Changes to the US Lacey Act (16 U.S.C. 3371 et seq.) that were enacted in May 2008 have attracted considerable attention among timber producers and traders. However, there has also been some misunderstanding of the Lacey Act. The following is a brief summary of these new provisions.
The Lacey Act was initially enacted in 1900; it is the oldest national wildlife protection statute in the United States. Prior to the 2008 amendments, the Lacey Act was an anti-trafficking measure covering a broad range of fish and wildlife, but relatively few plants. The amendments expand the scope of plants covered so that the Act can, among other things, serve as a tool to help the US support the efforts of other countries, as well as its own states, to combat illegal logging. Specifically, with these amendments, the Lacey Act now makes it unlawful to, among other things, import, export, transport, sell, receive, acquire, or purchase in interstate or foreign commerce any plant, with some exceptions, taken or traded in violation of the laws of a US state and most foreign laws.
The definition of the term ‘plant’ in the amended Lacey Act includes ‘any wild member of the plant kingdom, including roots, seeds, parts, and products thereof, and including trees from either natural or planted forest stands’. There are certain exclusions, including: (1) common cultivars (except trees) and common food crops; (2) live plants that are to remain or be planted or replanted; and (3) scientific specimens of plant genetic material to be used for research. Exclusions under (2) and (3) do not apply for those species that are listed in an Appendix to the Convention on International Trade in Endangered Species of Wild Fauna and Flora (CITES), as endangered or threatened under the US Endangered Species Act, or pursuant to any US state law providing for conservation of indigenous species threatened with extinction.
As of 22 May 2008, if a tree is illegally harvested, made into wood products, and then exported to the US, anyone who imported, exported, transported, sold, received, acquired or purchased the wood products made from that illegal timber, who knew or should have known that the wood was illegal, may be prosecuted for violation of the Lacey Act. The defendant need not be the one who violated the foreign law; the plants or timber, and the products made from the illegal plants or timber, become ‘tainted’ even if someone else commits the foreign law violation.
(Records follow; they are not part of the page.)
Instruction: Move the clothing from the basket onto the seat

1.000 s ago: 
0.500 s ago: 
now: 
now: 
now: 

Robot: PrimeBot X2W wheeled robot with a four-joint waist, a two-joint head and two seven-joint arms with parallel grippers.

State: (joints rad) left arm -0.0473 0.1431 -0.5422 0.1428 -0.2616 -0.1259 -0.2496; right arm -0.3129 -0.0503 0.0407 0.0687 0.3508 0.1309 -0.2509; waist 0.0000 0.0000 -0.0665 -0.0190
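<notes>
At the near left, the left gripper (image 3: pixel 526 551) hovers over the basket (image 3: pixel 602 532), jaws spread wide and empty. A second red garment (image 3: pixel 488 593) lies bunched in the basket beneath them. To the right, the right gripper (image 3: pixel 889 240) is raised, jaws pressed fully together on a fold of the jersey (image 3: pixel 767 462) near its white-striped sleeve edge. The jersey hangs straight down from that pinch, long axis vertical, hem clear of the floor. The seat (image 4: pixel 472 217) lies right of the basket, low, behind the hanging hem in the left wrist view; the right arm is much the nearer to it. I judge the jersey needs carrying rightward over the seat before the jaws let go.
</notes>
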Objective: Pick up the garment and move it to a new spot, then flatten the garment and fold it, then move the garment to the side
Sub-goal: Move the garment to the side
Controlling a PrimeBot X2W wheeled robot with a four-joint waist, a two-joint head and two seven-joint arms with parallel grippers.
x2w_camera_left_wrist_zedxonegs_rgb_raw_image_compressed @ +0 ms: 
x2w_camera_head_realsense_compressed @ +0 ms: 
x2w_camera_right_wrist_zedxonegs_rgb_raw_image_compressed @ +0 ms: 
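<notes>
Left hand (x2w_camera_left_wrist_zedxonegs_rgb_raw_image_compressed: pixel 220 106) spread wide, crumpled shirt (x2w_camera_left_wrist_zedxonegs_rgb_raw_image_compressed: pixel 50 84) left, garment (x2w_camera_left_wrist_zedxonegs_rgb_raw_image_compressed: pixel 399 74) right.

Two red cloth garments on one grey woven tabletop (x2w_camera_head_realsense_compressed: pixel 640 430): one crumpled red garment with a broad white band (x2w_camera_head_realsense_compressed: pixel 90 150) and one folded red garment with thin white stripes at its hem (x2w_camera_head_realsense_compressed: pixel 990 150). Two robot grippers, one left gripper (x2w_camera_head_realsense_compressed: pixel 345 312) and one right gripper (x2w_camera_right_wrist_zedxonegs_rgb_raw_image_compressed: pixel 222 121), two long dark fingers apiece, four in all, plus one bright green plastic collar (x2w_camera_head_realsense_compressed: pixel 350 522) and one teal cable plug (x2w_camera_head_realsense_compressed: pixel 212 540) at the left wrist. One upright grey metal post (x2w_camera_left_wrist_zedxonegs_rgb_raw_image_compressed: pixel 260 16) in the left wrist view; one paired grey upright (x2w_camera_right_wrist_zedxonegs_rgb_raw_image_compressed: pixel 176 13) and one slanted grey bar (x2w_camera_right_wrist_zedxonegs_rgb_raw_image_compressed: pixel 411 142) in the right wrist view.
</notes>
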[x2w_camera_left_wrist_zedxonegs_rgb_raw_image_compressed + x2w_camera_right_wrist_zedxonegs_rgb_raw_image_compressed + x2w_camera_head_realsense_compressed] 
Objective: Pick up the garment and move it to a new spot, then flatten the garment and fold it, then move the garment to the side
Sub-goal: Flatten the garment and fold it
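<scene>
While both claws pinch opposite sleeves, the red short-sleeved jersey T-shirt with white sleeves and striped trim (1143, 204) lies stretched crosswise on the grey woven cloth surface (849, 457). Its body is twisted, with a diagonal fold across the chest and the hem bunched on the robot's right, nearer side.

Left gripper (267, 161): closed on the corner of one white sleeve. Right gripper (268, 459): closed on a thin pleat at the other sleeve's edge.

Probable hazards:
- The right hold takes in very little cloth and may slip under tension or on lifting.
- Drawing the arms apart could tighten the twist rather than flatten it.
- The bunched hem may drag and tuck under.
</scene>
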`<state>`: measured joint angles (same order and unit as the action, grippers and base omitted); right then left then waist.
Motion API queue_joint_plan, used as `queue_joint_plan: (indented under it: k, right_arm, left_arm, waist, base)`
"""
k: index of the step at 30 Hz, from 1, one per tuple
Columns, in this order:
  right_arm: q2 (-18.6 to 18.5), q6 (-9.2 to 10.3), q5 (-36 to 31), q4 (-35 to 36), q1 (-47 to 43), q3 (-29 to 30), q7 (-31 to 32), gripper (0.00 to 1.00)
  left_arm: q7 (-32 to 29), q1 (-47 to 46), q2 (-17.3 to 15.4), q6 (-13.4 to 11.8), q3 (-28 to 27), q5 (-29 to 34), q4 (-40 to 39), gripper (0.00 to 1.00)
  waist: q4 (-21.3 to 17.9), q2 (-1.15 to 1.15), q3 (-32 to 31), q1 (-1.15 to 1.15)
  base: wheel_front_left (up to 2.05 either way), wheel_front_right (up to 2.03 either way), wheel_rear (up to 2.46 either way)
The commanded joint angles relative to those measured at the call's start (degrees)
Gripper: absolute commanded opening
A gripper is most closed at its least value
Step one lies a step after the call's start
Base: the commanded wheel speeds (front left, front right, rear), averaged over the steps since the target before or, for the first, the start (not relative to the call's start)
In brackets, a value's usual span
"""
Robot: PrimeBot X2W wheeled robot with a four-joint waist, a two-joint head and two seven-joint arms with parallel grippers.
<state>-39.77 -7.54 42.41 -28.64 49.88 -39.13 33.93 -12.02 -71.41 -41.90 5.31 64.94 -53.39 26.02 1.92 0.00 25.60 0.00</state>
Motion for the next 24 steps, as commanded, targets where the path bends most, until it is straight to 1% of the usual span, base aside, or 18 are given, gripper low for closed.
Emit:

However, the defendant must know, or in the exercise of due care should know, about the underlying violation. Illegal plants and plant products may also be seized and forfeited whether or not the person from whom they are seized knew of the illegal nature of the product. In any prosecution or forfeiture under the Lacey Act, the burden of proof of a violation rests on the US government.
The 2008 amendments also introduce the requirement for an import declaration for plants entering the US Enforcement of this requirement will be phased in, beginning 1 April 2009, or as soon thereafter as the electronic system used to collect customs information is revised to collect the new information.
The plant import declaration will require the scientific name of the plant (tree genus and species), quantity and value of the importation and name of the country where the timber was harvested. The plant import declaration does not require information on legality and does not require certification of any kind.
Current information on implementation of the amended Lacey Act can be found on the USDA-APHIS webpage: www.aphis.usda.gov/plant_health/lacey_act/.